[Cryptography] Almost decentralized currency

L. M. Goodman lmgoodman at hushmail.com
Tue Jun 24 07:25:17 EDT 2014



On 6/24/2014 at 6:15 AM, "ianG" <iang at iang.org> wrote:

>
>
>Yes.  If you are dealing in networks of smaller internally trusted
>groups then you maybe don't need the blockchain at all, because 
>they
>already trust members internally.  Use that trust, run a small
>centralised system, locally.  Then, your challenge is to bring the
>groups together.  What do they want?  What does relating to other 
>groups
>mean?

This is not really what I'm describing. There is no network of smaller internally trusted groups.
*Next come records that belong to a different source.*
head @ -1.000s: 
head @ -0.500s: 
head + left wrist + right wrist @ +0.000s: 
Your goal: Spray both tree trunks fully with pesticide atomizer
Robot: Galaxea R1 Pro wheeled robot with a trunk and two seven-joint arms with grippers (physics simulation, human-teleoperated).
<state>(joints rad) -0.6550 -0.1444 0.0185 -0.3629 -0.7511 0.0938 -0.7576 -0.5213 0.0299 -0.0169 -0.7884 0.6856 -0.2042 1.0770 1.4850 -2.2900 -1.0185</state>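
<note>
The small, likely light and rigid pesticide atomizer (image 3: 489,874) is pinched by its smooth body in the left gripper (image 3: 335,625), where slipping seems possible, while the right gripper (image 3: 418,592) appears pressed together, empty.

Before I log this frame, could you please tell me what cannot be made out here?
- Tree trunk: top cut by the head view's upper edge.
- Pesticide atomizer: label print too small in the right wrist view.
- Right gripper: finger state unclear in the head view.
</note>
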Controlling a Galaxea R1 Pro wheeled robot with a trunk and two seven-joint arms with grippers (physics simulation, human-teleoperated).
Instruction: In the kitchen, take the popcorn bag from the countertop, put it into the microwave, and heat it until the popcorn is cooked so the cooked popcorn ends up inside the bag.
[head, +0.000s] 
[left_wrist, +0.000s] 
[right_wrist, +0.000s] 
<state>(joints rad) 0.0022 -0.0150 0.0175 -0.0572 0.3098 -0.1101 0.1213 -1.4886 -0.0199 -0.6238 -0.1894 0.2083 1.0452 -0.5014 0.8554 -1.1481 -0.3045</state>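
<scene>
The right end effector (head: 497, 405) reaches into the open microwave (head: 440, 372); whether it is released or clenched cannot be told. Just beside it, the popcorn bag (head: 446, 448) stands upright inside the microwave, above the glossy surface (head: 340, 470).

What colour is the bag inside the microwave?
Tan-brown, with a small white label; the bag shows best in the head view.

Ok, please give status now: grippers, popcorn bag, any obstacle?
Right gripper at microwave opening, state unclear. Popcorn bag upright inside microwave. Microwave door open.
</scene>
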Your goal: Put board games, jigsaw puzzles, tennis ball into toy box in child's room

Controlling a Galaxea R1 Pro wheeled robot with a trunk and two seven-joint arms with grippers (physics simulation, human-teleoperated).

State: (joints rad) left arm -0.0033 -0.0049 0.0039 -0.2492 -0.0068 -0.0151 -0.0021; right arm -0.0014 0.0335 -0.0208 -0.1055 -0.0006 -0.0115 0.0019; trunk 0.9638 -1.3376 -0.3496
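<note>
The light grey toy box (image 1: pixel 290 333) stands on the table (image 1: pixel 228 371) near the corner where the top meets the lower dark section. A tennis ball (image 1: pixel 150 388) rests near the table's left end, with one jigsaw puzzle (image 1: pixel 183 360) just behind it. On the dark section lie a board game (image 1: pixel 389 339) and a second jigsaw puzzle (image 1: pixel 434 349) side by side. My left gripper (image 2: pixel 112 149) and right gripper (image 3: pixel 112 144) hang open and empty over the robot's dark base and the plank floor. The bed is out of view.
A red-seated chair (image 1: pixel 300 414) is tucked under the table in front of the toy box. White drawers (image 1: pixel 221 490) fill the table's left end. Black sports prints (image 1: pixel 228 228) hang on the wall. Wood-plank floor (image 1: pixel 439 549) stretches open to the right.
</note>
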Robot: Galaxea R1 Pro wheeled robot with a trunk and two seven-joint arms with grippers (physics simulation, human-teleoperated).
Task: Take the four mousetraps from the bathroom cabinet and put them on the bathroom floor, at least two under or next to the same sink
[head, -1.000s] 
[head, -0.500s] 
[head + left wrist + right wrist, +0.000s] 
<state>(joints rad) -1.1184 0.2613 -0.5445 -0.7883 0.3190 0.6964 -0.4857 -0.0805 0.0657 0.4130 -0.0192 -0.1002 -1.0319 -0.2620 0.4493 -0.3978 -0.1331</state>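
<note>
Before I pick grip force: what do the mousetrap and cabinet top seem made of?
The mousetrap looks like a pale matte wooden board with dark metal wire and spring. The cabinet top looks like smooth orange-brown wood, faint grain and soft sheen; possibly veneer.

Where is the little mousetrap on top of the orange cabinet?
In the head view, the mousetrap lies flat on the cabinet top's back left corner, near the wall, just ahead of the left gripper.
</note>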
The paper I'm linking to detects Sybil node among a single, global network. 

Instead of expanding hashing power to be part of the consensus group, nodes need to establish trusted peering relationships with honest nodes in the network. If most people aren't colluding to destroy the network, you can maintain a singleton.

You do need a blockchain, for the same reason that a business needs double entry accounting. It's an added security that makes cheating much easier to detect.

To be clear, I'm not describing small networks of people who strongly trust each other. The trust relationships established are very weak. The meaning of a link is really "yeah, I don't think you're a Sybil node", not "here are the keys to my house".

>
>BTW, a lot of this is not about crypto.  It's far more about
>understanding what the groups are and do, and molding the crypto to
>assist that functionality.  You can't just assume the groups 
>behave like
>some paper on Sybil attacks and then go find that plastic world.


The paper was tested empirically on real world datasets. The fast-mixing assumption seems to hold, even among networks presenting internal clusters.

But yes, any such system does not depend on crypto but on human assumptions. The assumption that a real world social network is fast-mixing seems more realistic to me than the assumption that bitcoin miners will not collude.